Whenever a line in the records below contains "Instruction", pick it out.

---------------

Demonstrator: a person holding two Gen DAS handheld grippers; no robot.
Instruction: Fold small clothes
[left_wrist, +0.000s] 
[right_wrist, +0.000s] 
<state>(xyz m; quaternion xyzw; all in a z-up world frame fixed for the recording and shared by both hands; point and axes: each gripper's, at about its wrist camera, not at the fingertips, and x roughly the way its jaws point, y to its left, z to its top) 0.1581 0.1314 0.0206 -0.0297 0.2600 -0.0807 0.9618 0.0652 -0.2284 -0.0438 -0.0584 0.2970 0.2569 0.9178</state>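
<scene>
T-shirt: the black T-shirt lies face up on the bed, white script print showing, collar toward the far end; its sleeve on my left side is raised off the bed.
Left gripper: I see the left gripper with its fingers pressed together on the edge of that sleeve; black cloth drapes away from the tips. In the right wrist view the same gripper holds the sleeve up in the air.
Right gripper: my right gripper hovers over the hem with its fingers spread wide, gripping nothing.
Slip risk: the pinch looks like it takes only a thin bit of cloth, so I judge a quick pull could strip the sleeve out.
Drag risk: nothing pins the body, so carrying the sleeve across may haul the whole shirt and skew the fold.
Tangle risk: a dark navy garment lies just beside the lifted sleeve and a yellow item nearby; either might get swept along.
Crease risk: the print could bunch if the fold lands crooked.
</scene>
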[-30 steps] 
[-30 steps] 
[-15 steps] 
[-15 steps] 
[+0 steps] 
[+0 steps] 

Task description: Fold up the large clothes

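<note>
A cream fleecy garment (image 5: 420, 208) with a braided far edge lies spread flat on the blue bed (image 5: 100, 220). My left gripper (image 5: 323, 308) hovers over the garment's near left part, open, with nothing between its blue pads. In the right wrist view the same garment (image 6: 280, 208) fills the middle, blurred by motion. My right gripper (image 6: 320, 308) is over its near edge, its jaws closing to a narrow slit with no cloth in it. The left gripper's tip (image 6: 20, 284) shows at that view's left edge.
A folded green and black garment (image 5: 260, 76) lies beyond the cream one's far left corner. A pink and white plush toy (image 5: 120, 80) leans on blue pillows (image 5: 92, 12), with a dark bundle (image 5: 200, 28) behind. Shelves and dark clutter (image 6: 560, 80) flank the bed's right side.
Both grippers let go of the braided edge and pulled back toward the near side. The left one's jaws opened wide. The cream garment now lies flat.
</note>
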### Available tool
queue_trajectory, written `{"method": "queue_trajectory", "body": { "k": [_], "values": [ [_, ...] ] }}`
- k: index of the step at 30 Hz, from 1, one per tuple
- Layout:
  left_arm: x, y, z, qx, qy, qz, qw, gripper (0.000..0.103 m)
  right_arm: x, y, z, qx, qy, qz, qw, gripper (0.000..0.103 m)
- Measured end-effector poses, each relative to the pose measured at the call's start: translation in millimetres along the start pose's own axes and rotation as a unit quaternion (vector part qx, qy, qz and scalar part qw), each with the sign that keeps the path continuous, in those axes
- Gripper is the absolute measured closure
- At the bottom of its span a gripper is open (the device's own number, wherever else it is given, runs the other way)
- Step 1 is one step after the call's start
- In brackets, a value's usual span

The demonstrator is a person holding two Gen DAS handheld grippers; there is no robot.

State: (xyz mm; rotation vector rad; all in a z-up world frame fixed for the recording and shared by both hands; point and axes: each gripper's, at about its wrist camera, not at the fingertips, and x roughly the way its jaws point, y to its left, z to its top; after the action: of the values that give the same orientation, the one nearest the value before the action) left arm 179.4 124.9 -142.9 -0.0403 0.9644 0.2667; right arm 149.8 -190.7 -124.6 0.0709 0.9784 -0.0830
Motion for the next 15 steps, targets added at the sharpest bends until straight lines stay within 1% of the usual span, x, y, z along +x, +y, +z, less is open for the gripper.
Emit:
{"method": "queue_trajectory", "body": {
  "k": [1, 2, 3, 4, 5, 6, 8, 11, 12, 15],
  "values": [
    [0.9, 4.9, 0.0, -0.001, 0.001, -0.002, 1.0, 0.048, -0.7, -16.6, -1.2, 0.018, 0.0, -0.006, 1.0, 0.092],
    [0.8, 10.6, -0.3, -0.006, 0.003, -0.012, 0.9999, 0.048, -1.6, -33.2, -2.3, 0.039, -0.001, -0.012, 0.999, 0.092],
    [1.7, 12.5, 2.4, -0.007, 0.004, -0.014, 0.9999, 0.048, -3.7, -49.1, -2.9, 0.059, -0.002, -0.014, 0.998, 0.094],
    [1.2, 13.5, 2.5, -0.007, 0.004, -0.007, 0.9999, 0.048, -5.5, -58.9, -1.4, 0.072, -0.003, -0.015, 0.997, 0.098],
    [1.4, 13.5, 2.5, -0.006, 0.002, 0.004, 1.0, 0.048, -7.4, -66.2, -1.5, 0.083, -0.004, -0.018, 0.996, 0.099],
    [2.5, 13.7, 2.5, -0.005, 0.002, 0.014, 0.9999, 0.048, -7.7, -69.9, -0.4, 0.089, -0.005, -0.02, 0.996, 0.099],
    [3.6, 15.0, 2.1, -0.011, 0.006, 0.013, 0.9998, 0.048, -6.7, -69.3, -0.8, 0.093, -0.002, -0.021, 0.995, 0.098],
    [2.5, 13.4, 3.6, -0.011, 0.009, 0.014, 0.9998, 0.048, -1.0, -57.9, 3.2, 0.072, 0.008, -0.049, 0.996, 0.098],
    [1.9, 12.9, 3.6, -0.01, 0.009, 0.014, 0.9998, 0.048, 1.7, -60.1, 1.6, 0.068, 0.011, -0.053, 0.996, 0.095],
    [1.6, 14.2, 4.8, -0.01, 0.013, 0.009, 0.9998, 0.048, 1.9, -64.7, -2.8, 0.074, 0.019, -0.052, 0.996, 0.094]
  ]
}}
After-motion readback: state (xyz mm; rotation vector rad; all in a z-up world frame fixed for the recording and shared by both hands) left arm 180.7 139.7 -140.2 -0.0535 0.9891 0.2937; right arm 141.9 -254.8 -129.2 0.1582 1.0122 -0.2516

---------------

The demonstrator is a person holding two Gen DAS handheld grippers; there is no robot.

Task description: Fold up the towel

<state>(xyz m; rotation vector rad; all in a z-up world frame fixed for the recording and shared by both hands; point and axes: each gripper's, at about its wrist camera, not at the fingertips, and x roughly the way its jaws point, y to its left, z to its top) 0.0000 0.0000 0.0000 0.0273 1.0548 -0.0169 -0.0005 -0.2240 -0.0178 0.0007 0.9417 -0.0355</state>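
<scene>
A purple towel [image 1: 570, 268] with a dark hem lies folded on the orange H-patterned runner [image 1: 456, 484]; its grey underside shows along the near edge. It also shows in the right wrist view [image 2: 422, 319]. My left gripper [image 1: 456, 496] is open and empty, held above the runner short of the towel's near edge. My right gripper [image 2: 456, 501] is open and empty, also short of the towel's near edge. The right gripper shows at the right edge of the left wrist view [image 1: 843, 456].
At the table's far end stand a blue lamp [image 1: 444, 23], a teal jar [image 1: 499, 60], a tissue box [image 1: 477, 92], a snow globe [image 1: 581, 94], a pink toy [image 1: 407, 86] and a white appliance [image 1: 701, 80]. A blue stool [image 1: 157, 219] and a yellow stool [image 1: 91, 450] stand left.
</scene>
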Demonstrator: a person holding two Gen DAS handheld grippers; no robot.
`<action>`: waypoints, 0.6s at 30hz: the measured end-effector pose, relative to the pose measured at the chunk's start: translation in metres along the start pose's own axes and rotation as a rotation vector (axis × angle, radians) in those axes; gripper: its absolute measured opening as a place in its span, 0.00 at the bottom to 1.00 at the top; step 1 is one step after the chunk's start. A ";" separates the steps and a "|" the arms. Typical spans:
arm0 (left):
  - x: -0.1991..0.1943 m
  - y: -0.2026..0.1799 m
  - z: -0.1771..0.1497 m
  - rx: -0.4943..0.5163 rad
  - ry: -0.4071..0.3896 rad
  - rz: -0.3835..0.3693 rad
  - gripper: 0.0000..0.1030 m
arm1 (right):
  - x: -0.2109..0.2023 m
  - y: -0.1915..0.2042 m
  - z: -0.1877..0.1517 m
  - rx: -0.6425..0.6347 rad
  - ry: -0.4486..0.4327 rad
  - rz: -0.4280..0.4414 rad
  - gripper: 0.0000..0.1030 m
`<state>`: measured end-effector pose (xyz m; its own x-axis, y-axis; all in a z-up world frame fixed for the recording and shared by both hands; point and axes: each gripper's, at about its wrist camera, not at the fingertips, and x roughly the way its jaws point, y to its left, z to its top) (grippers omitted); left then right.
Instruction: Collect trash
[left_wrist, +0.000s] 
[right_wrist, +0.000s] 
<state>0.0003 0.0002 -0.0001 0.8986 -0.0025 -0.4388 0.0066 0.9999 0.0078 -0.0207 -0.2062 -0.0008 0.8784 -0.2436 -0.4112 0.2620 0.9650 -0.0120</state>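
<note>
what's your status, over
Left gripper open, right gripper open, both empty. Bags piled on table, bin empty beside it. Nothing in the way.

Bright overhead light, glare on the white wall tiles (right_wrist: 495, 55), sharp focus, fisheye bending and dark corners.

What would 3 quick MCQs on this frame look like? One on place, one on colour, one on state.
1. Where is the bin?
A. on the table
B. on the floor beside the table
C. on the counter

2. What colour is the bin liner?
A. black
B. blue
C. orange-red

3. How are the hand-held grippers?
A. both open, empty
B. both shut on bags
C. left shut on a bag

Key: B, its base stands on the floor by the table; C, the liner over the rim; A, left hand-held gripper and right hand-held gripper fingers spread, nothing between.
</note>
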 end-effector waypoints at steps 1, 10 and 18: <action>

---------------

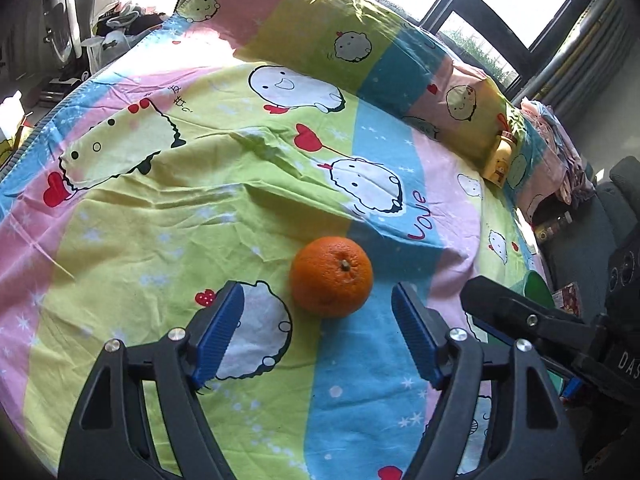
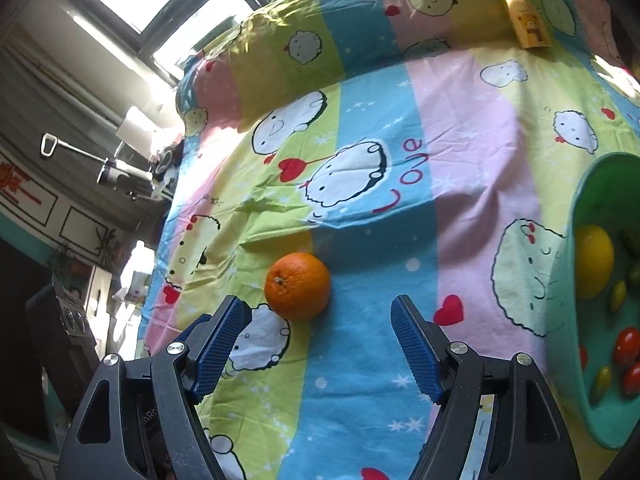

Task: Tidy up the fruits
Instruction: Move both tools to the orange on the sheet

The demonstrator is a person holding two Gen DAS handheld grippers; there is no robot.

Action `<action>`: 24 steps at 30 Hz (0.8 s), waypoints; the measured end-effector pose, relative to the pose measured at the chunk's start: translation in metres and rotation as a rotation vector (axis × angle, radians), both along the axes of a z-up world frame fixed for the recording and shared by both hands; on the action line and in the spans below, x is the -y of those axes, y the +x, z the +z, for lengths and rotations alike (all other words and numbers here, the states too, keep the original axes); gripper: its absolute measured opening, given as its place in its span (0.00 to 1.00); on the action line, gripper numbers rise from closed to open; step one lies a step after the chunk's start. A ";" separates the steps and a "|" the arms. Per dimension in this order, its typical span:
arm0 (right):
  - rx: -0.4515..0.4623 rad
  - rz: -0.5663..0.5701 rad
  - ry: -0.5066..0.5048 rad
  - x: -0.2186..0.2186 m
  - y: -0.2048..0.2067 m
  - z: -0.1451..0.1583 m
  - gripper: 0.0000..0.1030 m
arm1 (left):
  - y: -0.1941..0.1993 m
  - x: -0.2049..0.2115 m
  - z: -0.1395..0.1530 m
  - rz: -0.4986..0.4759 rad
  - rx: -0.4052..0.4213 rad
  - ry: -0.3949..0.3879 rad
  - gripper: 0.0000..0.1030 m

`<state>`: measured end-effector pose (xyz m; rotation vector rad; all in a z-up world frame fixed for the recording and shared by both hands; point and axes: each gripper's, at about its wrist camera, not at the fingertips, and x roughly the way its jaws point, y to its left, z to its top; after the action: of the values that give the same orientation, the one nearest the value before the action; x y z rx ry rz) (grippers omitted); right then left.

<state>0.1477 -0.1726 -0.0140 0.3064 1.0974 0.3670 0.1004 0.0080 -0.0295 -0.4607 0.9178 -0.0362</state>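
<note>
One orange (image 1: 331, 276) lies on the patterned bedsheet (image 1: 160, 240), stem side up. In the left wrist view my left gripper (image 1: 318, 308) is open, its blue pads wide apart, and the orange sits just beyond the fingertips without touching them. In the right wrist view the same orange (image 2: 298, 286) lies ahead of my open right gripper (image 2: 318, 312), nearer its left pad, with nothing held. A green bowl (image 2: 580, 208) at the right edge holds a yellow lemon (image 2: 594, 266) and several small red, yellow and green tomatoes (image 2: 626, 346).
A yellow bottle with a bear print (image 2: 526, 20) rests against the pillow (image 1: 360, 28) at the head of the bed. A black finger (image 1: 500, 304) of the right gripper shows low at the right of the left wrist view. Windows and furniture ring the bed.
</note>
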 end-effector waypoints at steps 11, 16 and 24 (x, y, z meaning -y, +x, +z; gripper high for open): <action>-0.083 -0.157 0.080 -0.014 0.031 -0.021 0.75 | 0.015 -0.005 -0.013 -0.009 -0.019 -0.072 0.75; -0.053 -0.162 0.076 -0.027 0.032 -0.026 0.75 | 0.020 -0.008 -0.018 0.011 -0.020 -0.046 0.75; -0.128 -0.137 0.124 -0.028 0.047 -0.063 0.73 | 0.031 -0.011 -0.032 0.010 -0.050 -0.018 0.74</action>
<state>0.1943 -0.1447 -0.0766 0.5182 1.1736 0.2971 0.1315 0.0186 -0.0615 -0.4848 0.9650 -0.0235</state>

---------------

_WRITTEN REPLY_.
Instruction: Fold small clothes
Instruction: Collect trash
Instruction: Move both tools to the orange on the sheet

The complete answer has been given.